A Rare Complication on the Spot: Tumor-Associated Hemorrhages in Pediatric LGG

Authors

  • J. Großer

    1   Charité Universitätsmedizin Berlin, Klinik für Pädiatrie mit Schwerpunkt Neurologie, Berlin, Germany
  • B. Brigitte

    2   Universitätsklinikum Augsburg, Klinik für Diagnostische und Interventionelle Neuroradiologie, Augsburg, Germany
  • A. Koch

    3   Charité-Universitätsmedizin Berlin, Institut für Neuropathologie, Berlin, Germany
  • D. Capper

    3   Charité-Universitätsmedizin Berlin, Institut für Neuropathologie, Berlin, Germany
  • T. Thole-Kliesch

    4   Charité-Universitätsmedizin Berlin, Klinik für Pädiatrie mit Schwerpunkt Hämatologie und Onkologie, Berlin, Germany
  • I. Fernandes Arroteia

    4   Charité-Universitätsmedizin Berlin, Klinik für Pädiatrie mit Schwerpunkt Hämatologie und Onkologie, Berlin, Germany
  • D. Gorodezki

    5   Universitätsklinikum Tübingen, Abteilung für pädiatrische Hämatologie und Onkologie, Tübingen, Germany
  • M. Mynarek

    6   Universitätsklinikum Hamburg-Eppendorf, Klinik und Poliklinik für Pädiatrische Hämatologie und Onkologie, Hamburg, Germany
  • B. Bernbeck

    7   Westfälisches Kinderzentrum Klinikum Dortmund, Kinderonkologisches Zentrum, Dortmund, Germany
  • M. van Buiren

    8   Universitätsklinikum Freiburg, Zentrum für Kinderheilkunde und Jugendmedizin, Pädiatrische Hämatologie und Onkologie, Freiburg, Germany
  • J. Scheer-Preiss

    9   Städtisches klinikum Braunschweig, Zentrum für Kinder- und Jugendheilkunde, Braunschweig, Germany
  • C. Zinke

    10   Universitätsklinikum Carl Gustav Carus an der Technischen Universität Dresden, Klinik und Poliklinik für Kinder- und Jugendmedizin, Dresden, Germany
  • O. Witt

    11   Universitätsklinikum Heidelberg, Deutsches Krebsforschungszentrum (DFKZ), Heidelberg, Germany
  • M. Karremann

    12   Universitätsmedizin Mannheim, Pädiatrische Hämatologie und Onkologie, Mannheim, Germany
  • S. Vieth

    13   Universitätsklinikum Schleswig-Holstein, Klinik für Kinderonkologie und rheumatologie, Kiel, Germany
  • A. Tigges

    14   Pädiatrische Hämatologie und Onkologie, Universitätsklinikum Münster, Münster, Germany
  • N. Jorch

    15   Evangelisches Klinikum Bethel, Klinik für Kinder- und Jugendmedizin, Bielefeld, Germany
  • P. Hernáiz Driever

    4   Charité-Universitätsmedizin Berlin, Klinik für Pädiatrie mit Schwerpunkt Hämatologie und Onkologie, Berlin, Germany
 
 

    Background/Purpose: Tumor-associated hemorrhages are rare complications in pediatric low-grade glioma (pLGG).
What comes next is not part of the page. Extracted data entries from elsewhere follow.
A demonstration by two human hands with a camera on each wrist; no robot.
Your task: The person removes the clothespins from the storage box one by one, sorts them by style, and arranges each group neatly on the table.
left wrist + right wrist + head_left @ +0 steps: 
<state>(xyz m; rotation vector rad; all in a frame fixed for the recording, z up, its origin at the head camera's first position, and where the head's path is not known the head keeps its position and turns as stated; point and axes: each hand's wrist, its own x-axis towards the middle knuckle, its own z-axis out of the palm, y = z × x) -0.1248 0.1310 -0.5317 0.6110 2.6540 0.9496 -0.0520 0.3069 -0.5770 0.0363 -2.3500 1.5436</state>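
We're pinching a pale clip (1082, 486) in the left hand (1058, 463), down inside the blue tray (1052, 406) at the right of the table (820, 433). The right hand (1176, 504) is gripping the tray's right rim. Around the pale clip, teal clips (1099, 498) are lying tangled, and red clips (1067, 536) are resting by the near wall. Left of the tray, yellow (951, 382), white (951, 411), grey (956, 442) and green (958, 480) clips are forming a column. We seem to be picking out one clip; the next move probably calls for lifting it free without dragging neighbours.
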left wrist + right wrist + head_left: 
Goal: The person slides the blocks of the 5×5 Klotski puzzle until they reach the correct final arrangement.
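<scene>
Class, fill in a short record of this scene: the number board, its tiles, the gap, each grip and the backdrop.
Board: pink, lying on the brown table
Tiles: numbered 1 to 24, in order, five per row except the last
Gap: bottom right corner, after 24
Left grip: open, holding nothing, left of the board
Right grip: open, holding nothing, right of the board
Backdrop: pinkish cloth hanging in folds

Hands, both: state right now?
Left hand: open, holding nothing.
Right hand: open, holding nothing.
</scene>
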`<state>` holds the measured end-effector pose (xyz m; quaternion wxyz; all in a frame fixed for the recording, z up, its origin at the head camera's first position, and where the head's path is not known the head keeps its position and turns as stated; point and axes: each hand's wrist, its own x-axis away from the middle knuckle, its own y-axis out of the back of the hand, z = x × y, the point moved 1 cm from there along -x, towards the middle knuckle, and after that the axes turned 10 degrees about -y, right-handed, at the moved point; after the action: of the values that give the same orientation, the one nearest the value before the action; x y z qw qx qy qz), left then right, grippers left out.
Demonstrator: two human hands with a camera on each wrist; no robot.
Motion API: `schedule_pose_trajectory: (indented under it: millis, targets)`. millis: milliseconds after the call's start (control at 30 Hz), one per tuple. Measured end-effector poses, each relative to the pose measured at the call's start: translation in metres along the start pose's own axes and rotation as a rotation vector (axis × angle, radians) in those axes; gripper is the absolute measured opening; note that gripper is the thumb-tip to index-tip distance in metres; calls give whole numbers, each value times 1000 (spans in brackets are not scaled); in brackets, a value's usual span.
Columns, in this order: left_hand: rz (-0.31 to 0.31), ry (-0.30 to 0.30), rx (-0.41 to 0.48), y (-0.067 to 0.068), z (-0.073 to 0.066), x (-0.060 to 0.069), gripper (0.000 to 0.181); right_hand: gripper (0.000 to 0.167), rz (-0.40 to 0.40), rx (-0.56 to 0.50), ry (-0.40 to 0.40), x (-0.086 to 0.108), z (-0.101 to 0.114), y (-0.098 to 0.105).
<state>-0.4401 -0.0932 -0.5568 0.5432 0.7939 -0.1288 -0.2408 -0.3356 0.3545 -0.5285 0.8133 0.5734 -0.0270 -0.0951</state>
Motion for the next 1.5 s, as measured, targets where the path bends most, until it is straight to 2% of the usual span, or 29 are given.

While pLGG generally presents excellent survival rates, intracranial bleedings correlate with high morbidity and mortality. Recent studies discuss potential molecular risk factors such as FGFR and PTPN11 mutations in the tumor. With the rise of targeted therapies that influence the underlying tumor-driving molecular patterns, the need to understand the relationship between this rare complication and molecular features grows. The German national registry HIT-LOGGIC for pLGG offers a platform of consultation to 60 pediatric oncology centers.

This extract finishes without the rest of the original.